Here are six common areas where advertisers tend to make AdWords faux pas and ways that they can be improved.

Too many keywords in an ad group 

Using too many keywords in an ad group makes it more difficult to fit those keywords into your ad copy. Deftly incorporating keywords into ads so that the copy sounds natural is an art and a science. But if you include too many keywords, you won’t be able to properly customize the ad so that it matches the term being searched for.

For example, consider a retailer who sells a variety of shoes for athletic endeavors. If they create an “athletic shoes” ad group that includes keywords such as running shoes, tennis shoes and cross-trainers, it will likely result in a generic and vague ad, such as “Find assorted athletic shoes for men and women.” Consequently, when someone searches specifically for “running shoes,” they’ll be less inclined to click on the retailer’s ad because it’s doesn’t closely match-up with what they are looking for, which will lead to a drop in the retailer’s click-through rate.

Recommendation:  Group your keywords together as tightly as possible in an ad group and select keywords that reflect what someone would actually search for. For example, the athletic shoes retailer would be better off creating an ad group for Running Shoes, Tennis Shoes, Cross-trainers, etc. Then, under the Running Shoes ad group, they might include the keywords “shoes for running,” “quality running shoes,” “trail running shoes,” “road running shoes,” etc. To keep it simple, a general rule is to include no more than 15 keywords per ad group.

When it comes to selecting what keywords to include in your ad group, it’s best to mix common sense with Google’s AdWords Keyword Planner.

By breaking up your ads and keywords into themes, the easier your campaigns will be to monitor and optimize and the more likely a consumer will be to click on your ad.
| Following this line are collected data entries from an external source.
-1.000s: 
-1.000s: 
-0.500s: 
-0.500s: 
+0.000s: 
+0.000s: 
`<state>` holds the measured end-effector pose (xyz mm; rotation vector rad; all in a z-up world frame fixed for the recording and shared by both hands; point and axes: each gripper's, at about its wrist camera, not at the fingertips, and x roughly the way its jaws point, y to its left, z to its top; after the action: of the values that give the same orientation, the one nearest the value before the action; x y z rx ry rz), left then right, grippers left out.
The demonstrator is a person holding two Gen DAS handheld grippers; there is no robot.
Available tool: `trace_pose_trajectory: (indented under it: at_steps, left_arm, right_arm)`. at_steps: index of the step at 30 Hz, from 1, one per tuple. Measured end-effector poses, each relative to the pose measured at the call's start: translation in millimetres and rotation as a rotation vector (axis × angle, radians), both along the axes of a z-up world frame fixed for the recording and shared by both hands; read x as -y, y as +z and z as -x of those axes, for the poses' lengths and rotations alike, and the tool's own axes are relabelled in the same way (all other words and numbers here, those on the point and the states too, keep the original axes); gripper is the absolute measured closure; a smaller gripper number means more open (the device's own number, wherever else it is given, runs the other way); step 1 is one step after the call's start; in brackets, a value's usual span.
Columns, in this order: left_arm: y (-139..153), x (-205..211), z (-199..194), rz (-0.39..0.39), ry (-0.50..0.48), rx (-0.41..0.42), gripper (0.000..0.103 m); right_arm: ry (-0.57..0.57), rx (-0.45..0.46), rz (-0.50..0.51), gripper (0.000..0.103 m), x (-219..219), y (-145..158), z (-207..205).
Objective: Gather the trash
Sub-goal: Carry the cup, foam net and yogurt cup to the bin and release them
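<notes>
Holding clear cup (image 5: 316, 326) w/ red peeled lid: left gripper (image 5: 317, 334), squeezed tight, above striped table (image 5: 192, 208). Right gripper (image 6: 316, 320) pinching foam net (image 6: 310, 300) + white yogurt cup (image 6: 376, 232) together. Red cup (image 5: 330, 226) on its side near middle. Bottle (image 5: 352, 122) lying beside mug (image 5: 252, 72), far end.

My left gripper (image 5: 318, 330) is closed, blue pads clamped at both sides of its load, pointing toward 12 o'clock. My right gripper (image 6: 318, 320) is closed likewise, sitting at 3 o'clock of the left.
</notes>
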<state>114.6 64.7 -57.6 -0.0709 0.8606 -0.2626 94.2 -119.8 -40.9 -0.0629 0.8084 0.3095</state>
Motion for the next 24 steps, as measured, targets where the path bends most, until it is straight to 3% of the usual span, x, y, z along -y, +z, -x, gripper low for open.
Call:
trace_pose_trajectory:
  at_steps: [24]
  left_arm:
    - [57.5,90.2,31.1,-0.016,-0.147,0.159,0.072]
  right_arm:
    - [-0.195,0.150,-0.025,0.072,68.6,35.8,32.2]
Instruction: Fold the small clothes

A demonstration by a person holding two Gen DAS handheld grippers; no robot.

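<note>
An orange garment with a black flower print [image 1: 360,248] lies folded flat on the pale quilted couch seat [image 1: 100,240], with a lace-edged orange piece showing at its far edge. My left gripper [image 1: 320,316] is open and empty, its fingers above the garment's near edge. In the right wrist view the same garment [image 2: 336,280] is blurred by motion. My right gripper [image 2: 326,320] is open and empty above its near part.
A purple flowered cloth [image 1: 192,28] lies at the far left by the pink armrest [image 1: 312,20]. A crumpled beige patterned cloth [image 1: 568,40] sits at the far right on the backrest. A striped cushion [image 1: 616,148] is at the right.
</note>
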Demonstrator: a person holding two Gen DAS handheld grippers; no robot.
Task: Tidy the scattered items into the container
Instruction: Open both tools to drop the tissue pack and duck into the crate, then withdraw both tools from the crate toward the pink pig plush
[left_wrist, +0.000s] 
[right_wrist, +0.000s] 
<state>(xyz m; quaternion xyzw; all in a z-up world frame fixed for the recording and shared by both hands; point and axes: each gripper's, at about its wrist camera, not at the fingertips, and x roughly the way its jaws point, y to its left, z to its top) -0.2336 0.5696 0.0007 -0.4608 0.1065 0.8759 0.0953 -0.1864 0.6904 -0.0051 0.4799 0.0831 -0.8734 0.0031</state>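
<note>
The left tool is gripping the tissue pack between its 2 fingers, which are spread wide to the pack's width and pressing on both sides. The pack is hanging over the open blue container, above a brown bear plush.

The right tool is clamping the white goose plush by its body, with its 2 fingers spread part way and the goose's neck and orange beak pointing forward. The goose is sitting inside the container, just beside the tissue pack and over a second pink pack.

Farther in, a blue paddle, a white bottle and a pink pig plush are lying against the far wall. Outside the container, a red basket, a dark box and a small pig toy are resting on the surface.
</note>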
Not using negative keywords

In many cases, advertisers either don’t know to use negative keywords, or they are not adding or updating them consistently. Negative keywords might include locations where your services are not provided, terms that would reflect poorly on your brand, or related products that you don’t sell or don’t want to sell.

For example, if you sell knitted scarves and mittens but you don’t sell leather gloves, you’d want to add “leather gloves” as a negative keyword so that you are not wasting clicks or spending money on clicks that don’t matter to your website.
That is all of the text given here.